**Work to complete**
Give again, word for word, every line below from the one that has "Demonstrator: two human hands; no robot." through the one that has "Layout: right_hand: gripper", both included, and no others.

**Records to process**

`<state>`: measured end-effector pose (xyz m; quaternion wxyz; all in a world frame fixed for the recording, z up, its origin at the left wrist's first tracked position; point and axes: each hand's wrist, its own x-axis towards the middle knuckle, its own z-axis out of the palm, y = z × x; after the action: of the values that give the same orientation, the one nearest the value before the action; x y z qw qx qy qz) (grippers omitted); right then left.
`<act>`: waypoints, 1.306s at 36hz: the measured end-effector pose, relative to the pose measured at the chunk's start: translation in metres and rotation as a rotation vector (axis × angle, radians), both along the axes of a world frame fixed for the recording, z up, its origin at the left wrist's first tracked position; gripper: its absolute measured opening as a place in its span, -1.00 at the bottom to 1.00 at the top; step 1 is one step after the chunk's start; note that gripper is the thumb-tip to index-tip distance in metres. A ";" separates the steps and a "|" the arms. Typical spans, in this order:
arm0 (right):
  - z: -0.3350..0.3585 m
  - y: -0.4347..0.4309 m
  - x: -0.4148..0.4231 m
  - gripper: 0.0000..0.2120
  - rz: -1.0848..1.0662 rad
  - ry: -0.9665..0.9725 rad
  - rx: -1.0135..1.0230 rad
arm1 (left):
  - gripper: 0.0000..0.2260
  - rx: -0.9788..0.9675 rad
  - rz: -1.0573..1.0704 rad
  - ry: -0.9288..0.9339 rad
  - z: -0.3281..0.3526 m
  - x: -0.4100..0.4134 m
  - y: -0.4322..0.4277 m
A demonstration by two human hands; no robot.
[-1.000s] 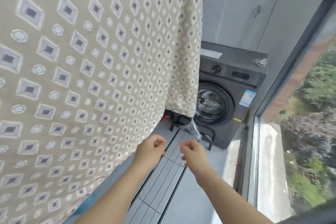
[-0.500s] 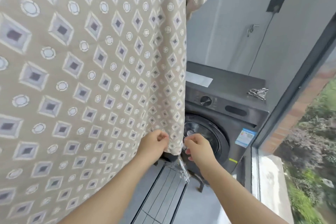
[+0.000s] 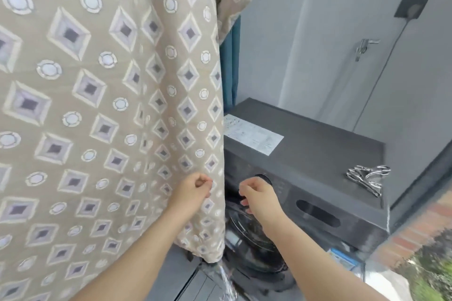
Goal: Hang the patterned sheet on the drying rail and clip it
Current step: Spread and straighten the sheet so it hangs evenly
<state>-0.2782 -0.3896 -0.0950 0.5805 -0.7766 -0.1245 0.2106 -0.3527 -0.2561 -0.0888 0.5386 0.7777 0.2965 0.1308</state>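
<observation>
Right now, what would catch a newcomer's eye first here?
The beige diamond-patterned sheet hangs across the left side. To its right stands a dark washing machine with metal clips on its top. Low in the middle, the left hand and right hand, fingers curled, sit by the sheet's right edge.

The patterned sheet (image 3: 110, 117) is hung from 12 o'clock down to 8 o'clock, in front of the washing machine's left side. The washing machine (image 3: 318, 166) is located at 4 o'clock, against the wall. On its top, a paper label (image 3: 253, 134) is placed toward 9 o'clock and the clips (image 3: 367, 178) toward 3 o'clock. The left hand (image 3: 193, 189) is positioned before the sheet's right edge, and the right hand (image 3: 259, 197) before the machine's front.
</observation>
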 end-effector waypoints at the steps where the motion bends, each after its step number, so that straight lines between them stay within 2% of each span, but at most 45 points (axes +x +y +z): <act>1: 0.000 -0.002 0.014 -0.85 0.023 0.002 -0.009 | -0.80 -0.004 0.015 -0.001 0.000 0.011 -0.003; 10: 0.009 0.024 0.089 -0.91 0.208 -0.021 -0.038 | -0.81 0.014 0.199 0.001 0.001 0.059 0.000; 14: 0.016 0.045 0.101 -0.83 0.280 -0.019 -0.041 | -0.80 0.013 0.253 0.007 0.000 0.062 0.013; 21: 0.016 0.087 0.111 -0.24 0.319 -0.122 0.075 | -0.81 0.030 0.324 -0.017 0.003 0.063 0.038; 23: 0.015 0.101 0.111 -0.17 0.341 -0.146 0.087 | -0.81 0.027 0.332 -0.027 0.003 0.062 0.045; 27: 0.019 0.122 0.112 -0.49 0.340 -0.182 0.094 | -0.79 0.006 0.333 -0.049 0.003 0.062 0.062; 30: 0.018 0.133 0.117 -0.81 0.240 -0.266 0.000 | -0.78 0.030 0.310 -0.050 0.003 0.063 0.073; 31: 0.016 0.134 0.120 -0.85 0.216 -0.300 -0.037 | -0.78 0.038 0.302 -0.050 0.003 0.063 0.076; 36: 0.010 0.126 0.138 -0.67 0.164 -0.398 -0.090 | -0.78 0.039 0.291 -0.059 0.004 0.069 0.082; 39: 0.011 0.113 0.164 -0.66 0.069 -0.426 -0.125 | -0.78 0.050 0.270 -0.067 0.008 0.076 0.082; 43: 0.023 0.105 0.187 -0.68 -0.082 -0.378 -0.052 | -0.77 0.050 0.241 -0.121 0.017 0.086 0.078; 45: 0.028 0.109 0.185 -0.72 0.041 -0.326 -0.114 | -0.78 0.067 0.234 -0.142 0.021 0.090 0.074; 47: 0.030 0.117 0.178 -0.89 0.233 -0.217 -0.161 | -0.78 0.105 0.227 -0.156 0.026 0.094 0.070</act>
<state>-0.1004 -0.2722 -0.0646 0.4713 -0.8191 -0.2582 0.2007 -0.2590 -0.1856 -0.0627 0.5002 0.7538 0.3327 0.2664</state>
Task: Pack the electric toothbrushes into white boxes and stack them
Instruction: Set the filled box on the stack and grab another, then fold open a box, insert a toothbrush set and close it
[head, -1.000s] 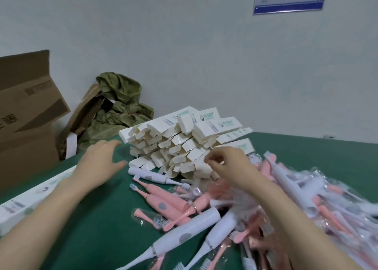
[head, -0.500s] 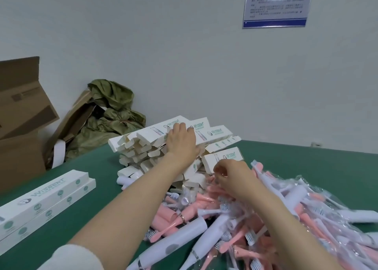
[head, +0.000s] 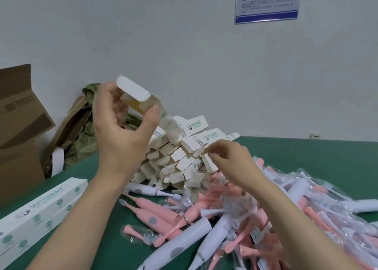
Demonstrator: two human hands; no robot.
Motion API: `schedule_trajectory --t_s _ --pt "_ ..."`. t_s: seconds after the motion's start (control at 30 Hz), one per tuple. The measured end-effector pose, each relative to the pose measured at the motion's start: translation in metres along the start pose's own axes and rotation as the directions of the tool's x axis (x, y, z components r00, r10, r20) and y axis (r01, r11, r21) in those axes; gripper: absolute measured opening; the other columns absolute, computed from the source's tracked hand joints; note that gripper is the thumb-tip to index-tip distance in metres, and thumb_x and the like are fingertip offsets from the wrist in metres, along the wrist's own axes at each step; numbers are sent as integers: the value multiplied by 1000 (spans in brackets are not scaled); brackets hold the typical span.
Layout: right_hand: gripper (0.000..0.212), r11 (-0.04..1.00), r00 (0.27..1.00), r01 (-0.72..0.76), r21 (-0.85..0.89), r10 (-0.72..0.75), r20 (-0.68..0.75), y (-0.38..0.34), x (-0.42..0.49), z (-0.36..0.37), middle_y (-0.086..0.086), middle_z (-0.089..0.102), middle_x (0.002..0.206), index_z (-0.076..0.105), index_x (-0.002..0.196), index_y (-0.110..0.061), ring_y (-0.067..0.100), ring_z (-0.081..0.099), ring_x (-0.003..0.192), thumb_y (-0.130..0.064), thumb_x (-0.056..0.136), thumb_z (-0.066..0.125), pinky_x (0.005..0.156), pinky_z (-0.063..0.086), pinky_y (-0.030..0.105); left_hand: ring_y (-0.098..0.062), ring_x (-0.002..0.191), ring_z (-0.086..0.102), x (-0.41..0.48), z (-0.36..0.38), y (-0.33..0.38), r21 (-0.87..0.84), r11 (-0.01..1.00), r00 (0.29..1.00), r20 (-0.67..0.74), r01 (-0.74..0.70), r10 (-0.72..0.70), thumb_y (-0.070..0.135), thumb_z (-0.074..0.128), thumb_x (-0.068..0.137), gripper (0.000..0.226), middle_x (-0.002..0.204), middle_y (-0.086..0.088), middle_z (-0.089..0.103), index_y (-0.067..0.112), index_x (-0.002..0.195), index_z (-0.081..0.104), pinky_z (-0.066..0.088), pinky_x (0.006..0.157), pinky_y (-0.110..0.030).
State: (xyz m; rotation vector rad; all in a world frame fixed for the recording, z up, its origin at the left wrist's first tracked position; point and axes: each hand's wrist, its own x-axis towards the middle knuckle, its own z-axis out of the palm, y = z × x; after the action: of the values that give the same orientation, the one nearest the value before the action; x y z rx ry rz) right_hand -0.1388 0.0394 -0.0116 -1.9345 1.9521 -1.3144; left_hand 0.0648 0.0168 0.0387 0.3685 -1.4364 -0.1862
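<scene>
At desk (head: 306, 157) left, two closed boxes (head: 41, 214) lie stacked; left hand (head: 122, 130) grips an open box (head: 135, 93), right hand (head: 229, 161) apparently pinches a flap (head: 205, 150); toothbrush heap (head: 204, 228) unpacked.

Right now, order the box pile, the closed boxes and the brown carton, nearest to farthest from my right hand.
1. Box pile, at the right hand's fingertips.
2. Closed boxes, front left.
3. Brown carton, far left by the wall.
</scene>
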Motion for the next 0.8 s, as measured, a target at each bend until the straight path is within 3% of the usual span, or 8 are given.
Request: schedule_trajectory --t_s 0.07,0.13,0.23,0.37,0.47,0.57,0.67,0.8 --pt "16 982 999 29 188 -22 -40 -20 -1 0 -9 69 95 67 97 -24 9 64 86 -20 93 52 74 48 11 -18 93 55 -3 0 3 74 997 996 82 38 -44 37 65 72 31 105 -8 53 42 97 46 49 81 -35" --pt "19 905 999 34 423 -18 -41 -42 -4 1 -7 70 93 67 97 -25 12 66 90 -30 96 48 84 54 32 -7 91 52 -10 3 4 157 988 985 171 7 -34 36 66 70 33 100 6 49 40 96 47 48 81 -28" --pt "41 759 996 57 649 -85 12 -67 -9 -2 -9 66 111 61 122 -26 6 62 102 -49 96 39 96 50 34 5 91 48 -19 12 8 210 975 969 248 -79 25 23 70 69 37 99 14 44 30 100 51 44 81 -15" --pt "51 742 968 219 634 -246 -46 -79 -21 -10 -21 57 127 48 131 -48 -2 51 120 -65 86 32 102 41 27 12 90 45 -21 25 23 196 963 953 275 -184 126 27 64 69 35 97 6 48 24 103 55 35 79 -4" --pt "44 748 949 305 589 -289 -125 -81 -23 -15 -28 59 116 49 131 -44 -6 49 120 -54 91 35 104 40 24 12 92 45 -19 28 29 234 950 960 235 -206 150 33 65 70 42 99 8 51 20 109 56 34 80 -4" --pt "42 746 956 287 601 -264 -128 -78 -20 -9 -26 57 123 51 132 -38 -6 48 122 -48 94 36 108 39 31 2 85 48 -19 27 27 298 932 963 228 -208 143 35 65 68 44 94 7 57 13 106 59 37 75 -5" --pt "35 777 963 267 570 -228 -141 -70 -19 6 -17 52 136 51 133 -33 -3 45 127 -35 101 36 109 37 35 -2 82 49 -24 26 17 329 926 953 290 -185 87 35 64 69 45 92 6 58 10 107 62 37 75 -7" --pt "36 813 979 206 544 -167 -120 -61 -16 17 -10 57 131 53 133 -27 3 50 122 -30 102 34 105 40 38 -3 103 47 -34 21 -2 360 932 910 400 -47 -109 40 70 60 71 112 11 54 27 126 47 36 87 -8"
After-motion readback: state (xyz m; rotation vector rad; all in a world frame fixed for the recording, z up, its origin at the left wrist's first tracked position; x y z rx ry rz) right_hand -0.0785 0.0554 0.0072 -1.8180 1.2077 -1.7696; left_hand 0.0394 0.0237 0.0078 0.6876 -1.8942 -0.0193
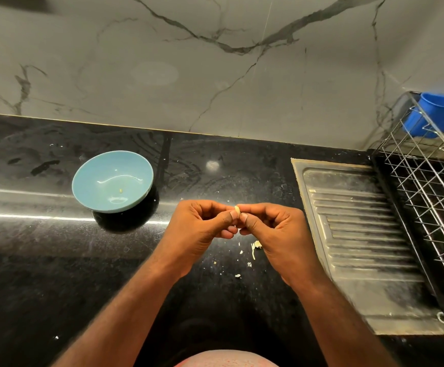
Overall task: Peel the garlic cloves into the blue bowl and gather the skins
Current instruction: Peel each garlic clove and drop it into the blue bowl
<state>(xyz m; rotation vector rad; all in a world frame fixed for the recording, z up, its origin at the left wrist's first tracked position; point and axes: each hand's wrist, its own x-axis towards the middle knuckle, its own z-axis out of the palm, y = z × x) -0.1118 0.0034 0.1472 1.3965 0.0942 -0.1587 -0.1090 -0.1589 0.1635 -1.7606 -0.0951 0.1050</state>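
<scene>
A garlic clove [237, 209] is pinched between the left hand [202, 225] and the right hand [271, 229] above the black desk [56, 260]. The fingers [232, 218] of both hands curl tight round it. It looks small, light and firm, and is likely slick once bare, so grip the ends and pick at the papery skin. Brittle skins [256, 246] lie scattered beneath. The blue bowl [101, 165], well to the left, holds one pale speck, perhaps a clove.

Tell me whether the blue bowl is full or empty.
Almost empty: the blue bowl sits upright, only one small pale bit on its bare inside.
</scene>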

**Your solution**
Demonstrator: two human hands; no robot.
Motion API: `schedule_trajectory --t_s _ --pt "_ ..."`. t_s: seconds after the motion's start (control at 30 Hz), one per tuple. The measured end-effector pose, each relative to the pose measured at the motion's start: translation in metres along the start pose's own axes and rotation as the directions of the tool's x axis (x, y, z components r00, r10, r20) and y axis (r01, r11, r21) in those axes; gripper: absolute measured opening; the other columns absolute, computed from the source's tracked hand joints; note that gripper is the thumb-tip to index-tip distance in metres, and thumb_x and the like are fingertip offsets from the wrist in metres, along the wrist's own axes at each step; numbers are sent as integers: the value multiplied by 1000 (spans in brackets are not scaled); brackets hold the typical span.
Layout: right_hand: gripper (0.000..0.212), r11 (-0.04..1.00), r00 (0.27..1.00), r01 (-0.72..0.76), r21 (-0.85..0.89), r10 (-0.72..0.75), r20 (-0.68..0.75), y (-0.38..0.34), x (-0.42..0.49), z (-0.36..0.37), middle_y (-0.086..0.086), middle_z (-0.089..0.102), middle_x (0.002..0.206), index_z (-0.076..0.105), index_x (-0.002..0.196), index_y (-0.110..0.061), ring_y (-0.067..0.100), ring_z (-0.081..0.099), ring_x (-0.003..0.192), thumb_y (-0.130..0.064), thumb_x (-0.056..0.136), thumb_z (-0.066..0.125), pinky_x (0.005..0.156), pinky_z (-0.063..0.086), pinky_y (-0.030..0.105); left_hand: ring_y (-0.098..0.062), ring_x (-0.002..0.191), ring_z (-0.086..0.102), x (-0.41..0.48), z (-0.36..0.38), y (-0.33..0.38), r21 (-0.87..0.84), r11 (-0.01..1.00), r00 (0.29..1.00), r20 (-0.67..0.74), r01 (-0.74..0.70), r10 (-0.72..0.70), thumb_y (-0.070..0.135), thumb_z (-0.074..0.128), thumb_x (-0.068..0.137), gripper (0.000..0.226), middle_x (-0.002..0.204), middle_y (-0.086..0.088), middle_z (-0.089..0.103), index_y (-0.067..0.112), index_x (-0.002..0.195), index_z (-0.081..0.104), pinky_z (-0.066..0.088), pinky_x (0.006..0.157), pinky_y (-0.110..0.030).

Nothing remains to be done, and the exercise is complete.